_Directions_: Every line below should be duplicated exactly.

_Data extract_:
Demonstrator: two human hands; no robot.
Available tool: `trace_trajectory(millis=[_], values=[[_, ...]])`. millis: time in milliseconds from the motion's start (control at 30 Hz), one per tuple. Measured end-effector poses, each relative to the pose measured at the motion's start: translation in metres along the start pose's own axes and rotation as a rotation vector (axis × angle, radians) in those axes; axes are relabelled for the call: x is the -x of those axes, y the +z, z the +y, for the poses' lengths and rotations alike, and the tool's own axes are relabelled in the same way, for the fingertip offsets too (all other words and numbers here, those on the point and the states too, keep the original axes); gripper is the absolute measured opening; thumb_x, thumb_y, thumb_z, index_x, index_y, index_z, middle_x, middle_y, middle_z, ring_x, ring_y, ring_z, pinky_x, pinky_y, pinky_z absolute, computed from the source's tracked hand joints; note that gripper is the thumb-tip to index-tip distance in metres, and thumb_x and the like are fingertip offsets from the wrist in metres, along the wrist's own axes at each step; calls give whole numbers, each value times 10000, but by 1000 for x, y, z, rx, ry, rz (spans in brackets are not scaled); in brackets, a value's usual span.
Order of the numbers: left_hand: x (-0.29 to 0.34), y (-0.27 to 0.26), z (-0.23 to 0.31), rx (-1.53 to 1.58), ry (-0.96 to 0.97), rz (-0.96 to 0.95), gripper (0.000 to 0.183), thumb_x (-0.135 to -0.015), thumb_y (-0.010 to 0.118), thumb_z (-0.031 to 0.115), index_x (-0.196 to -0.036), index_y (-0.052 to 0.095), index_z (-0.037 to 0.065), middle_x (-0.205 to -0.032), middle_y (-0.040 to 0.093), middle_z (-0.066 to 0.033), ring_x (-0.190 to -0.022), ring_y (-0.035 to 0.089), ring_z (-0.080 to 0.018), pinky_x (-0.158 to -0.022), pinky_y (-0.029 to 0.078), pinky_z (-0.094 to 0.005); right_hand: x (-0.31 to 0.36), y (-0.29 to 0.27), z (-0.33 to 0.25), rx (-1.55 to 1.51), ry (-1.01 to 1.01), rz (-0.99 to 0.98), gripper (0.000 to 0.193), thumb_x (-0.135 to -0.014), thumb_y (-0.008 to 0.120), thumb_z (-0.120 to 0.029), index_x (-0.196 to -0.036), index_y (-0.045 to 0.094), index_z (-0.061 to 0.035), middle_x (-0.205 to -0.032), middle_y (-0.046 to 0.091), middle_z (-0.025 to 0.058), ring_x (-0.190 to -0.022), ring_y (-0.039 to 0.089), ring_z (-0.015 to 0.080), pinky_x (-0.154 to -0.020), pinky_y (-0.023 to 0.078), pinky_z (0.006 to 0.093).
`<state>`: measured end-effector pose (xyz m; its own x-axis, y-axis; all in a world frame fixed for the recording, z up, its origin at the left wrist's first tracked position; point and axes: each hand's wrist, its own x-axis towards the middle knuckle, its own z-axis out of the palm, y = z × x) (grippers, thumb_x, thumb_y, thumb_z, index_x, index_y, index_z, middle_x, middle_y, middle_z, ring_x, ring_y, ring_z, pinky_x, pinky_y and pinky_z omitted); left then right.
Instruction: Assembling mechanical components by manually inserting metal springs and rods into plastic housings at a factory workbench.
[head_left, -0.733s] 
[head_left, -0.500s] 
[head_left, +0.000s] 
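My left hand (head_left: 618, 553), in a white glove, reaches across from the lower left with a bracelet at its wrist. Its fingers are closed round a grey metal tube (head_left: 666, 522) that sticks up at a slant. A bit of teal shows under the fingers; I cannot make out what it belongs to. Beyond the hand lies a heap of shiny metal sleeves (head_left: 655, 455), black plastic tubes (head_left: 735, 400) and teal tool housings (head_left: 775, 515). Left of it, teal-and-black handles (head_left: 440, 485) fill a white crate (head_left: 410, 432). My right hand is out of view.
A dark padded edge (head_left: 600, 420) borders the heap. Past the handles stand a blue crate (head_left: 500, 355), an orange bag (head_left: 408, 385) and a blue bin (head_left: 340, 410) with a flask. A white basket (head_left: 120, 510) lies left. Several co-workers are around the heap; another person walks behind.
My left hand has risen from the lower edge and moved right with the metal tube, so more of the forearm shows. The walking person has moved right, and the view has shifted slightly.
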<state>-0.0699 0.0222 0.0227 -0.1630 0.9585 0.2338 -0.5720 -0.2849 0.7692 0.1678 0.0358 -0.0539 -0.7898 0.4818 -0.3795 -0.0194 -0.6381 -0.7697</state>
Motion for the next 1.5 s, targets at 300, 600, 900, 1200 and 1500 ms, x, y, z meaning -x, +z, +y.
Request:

_Written response_:
Demonstrator: two human hands; no robot.
Available tool: `trace_trajectory(millis=[_], values=[[_, ...]])`. millis: time in milliseconds from the motion's start (control at 30 Hz), one per tuple. Measured end-effector poses, each relative to the pose measured at the motion's start: translation in metres along the start pose's own axes and rotation as a rotation vector (axis × angle, radians) in those axes; axes are relabelled for the call: x is the -x of those axes, y the +z, z the +y, for the poses' lengths and rotations alike, and the tool's own axes are relabelled in the same way, for the fingertip offsets too (all other words and numbers here, those on the point and the states too, keep the original axes); gripper is the absolute measured opening; thumb_x, thumb_y, thumb_z, index_x, index_y, index_z, middle_x, middle_y, middle_z, ring_x, ring_y, ring_z, pinky_x, pinky_y, pinky_z absolute, computed from the source's tracked hand joints; note that gripper is the thumb-tip to index-tip distance in metres, and thumb_x and the like are fingertip offsets from the wrist in metres, along the wrist's own axes at each step; calls give whole numbers, each value times 10000, but by 1000 for x, y, z, rx, ry, rz (spans in brackets are not scaled); in brackets, a value's usual span.
Order of the numbers: left_hand: x (-0.29 to 0.34), y (-0.27 to 0.26), z (-0.23 to 0.31), rx (-1.53 to 1.58), ry (-0.96 to 0.97), rz (-0.96 to 0.95), gripper (0.000 to 0.183), thumb_x (-0.135 to -0.015), thumb_y (-0.010 to 0.118), thumb_z (-0.031 to 0.115), index_x (-0.196 to -0.036), index_y (-0.052 to 0.095), index_z (-0.037 to 0.065), middle_x (-0.205 to -0.032), middle_y (-0.040 to 0.093), middle_z (-0.066 to 0.033), ring_x (-0.190 to -0.022), ring_y (-0.035 to 0.089), ring_z (-0.080 to 0.018), pinky_x (-0.158 to -0.022), pinky_y (-0.029 to 0.078), pinky_z (-0.094 to 0.005); right_hand: x (-0.31 to 0.36), y (-0.29 to 0.27), z (-0.33 to 0.25), rx (-1.55 to 1.51), ry (-1.01 to 1.01), rz (-0.99 to 0.98), gripper (0.000 to 0.193), thumb_x (-0.135 to -0.014), thumb_y (-0.008 to 0.120), thumb_z (-0.120 to 0.029), index_x (-0.196 to -0.036), index_y (-0.045 to 0.094), index_z (-0.061 to 0.035), middle_x (-0.205 to -0.032), middle_y (-0.046 to 0.091), middle_z (-0.025 to 0.058), ring_x (-0.190 to -0.022), ring_y (-0.039 to 0.089), ring_z (-0.015 to 0.080), pinky_x (-0.154 to -0.020), pinky_y (-0.023 to 0.078), pinky_z (0.006 to 0.093).
`<state>`: measured end-effector pose (xyz m; its own x-axis, y-axis; all in a world frame fixed for the recording, z up, its origin at the left wrist's first tracked position; point and axes: each hand's wrist, its own x-axis towards the middle knuckle, its own z-axis out of the palm, y = z × x) (grippers, thumb_x, thumb_y, thumb_z, index_x, index_y, index_z, middle_x, middle_y, middle_z, ring_x, ring_y, ring_z, pinky_x, pinky_y and pinky_z omitted); left then right.
Instruction: Assembling mechanical components by manually inserting metal springs and rods into plastic housings at a factory workbench.
[head_left, -0.733s] 
[head_left, -0.500s] 
[head_left, +0.000s] 
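My left hand (head_left: 618, 553), in a white glove, reaches across from the lower left with a bracelet at its wrist. Its fingers are closed round a grey metal tube (head_left: 666, 522) that sticks up at a slant. A bit of teal shows under the fingers; I cannot make out what it belongs to. Beyond the hand lies a heap of shiny metal sleeves (head_left: 655, 455), black plastic tubes (head_left: 735, 400) and teal tool housings (head_left: 775, 515). Left of it, teal-and-black handles (head_left: 440, 485) fill a white crate (head_left: 410, 432). My right hand is out of view.
A dark padded edge (head_left: 600, 420) borders the heap. Past the handles stand a blue crate (head_left: 500, 355), an orange bag (head_left: 408, 385) and a blue bin (head_left: 340, 410) with a flask. A white basket (head_left: 120, 510) lies left. Several co-workers are around the heap; another person walks behind.
My left hand has risen from the lower edge and moved right with the metal tube, so more of the forearm shows. The walking person has moved right, and the view has shifted slightly.
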<state>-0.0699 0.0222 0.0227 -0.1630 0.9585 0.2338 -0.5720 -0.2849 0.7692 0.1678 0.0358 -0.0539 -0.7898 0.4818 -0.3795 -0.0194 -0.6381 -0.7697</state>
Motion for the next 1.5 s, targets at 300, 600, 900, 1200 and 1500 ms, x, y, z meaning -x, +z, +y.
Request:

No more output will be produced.